> **WHAT THIS TASK INVOLVES**
In the data that follows, count each line holding the string "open"; answer with the number only.

> **EXTRACTED RECORDS**
----------

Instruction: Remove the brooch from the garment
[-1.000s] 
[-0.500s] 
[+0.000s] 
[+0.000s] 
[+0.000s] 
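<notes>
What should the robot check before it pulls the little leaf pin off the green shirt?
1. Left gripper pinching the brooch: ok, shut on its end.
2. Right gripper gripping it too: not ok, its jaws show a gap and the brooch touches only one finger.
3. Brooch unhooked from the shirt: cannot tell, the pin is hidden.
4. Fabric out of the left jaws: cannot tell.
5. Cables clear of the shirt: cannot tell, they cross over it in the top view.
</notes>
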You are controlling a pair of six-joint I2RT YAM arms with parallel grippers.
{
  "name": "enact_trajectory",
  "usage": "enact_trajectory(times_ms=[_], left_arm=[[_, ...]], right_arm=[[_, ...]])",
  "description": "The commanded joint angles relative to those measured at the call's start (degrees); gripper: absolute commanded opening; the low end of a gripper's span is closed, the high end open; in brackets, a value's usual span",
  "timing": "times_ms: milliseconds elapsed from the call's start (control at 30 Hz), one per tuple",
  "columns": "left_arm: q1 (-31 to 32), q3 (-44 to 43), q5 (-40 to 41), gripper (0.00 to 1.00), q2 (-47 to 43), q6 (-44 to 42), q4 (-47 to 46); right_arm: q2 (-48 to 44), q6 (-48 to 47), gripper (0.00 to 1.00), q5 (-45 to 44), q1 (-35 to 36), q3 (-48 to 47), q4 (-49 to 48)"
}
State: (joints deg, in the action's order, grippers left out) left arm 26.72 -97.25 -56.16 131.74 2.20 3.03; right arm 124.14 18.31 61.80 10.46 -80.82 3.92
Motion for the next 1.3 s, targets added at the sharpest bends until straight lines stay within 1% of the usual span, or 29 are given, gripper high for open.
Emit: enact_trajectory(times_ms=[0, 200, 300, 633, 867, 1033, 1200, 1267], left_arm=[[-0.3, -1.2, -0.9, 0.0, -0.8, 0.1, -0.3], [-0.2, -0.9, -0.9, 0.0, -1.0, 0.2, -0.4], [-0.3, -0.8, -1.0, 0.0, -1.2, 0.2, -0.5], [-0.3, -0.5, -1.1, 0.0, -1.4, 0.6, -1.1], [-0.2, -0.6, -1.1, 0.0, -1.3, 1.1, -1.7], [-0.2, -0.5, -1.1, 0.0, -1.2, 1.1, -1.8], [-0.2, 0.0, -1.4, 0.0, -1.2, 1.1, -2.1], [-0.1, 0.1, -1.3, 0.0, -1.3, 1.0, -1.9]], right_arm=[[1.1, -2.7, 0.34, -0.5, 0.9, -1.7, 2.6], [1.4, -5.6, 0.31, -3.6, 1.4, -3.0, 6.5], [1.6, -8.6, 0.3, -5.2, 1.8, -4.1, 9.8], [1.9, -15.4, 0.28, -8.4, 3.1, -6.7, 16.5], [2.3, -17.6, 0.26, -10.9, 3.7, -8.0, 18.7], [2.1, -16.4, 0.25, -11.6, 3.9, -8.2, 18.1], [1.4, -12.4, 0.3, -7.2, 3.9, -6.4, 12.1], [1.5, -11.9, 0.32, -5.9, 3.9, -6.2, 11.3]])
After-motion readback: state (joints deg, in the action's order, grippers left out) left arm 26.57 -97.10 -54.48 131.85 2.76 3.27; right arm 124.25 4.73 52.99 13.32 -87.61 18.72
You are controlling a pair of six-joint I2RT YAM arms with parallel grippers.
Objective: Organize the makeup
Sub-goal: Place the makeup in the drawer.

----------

> **WRITTEN SOLUTION**
2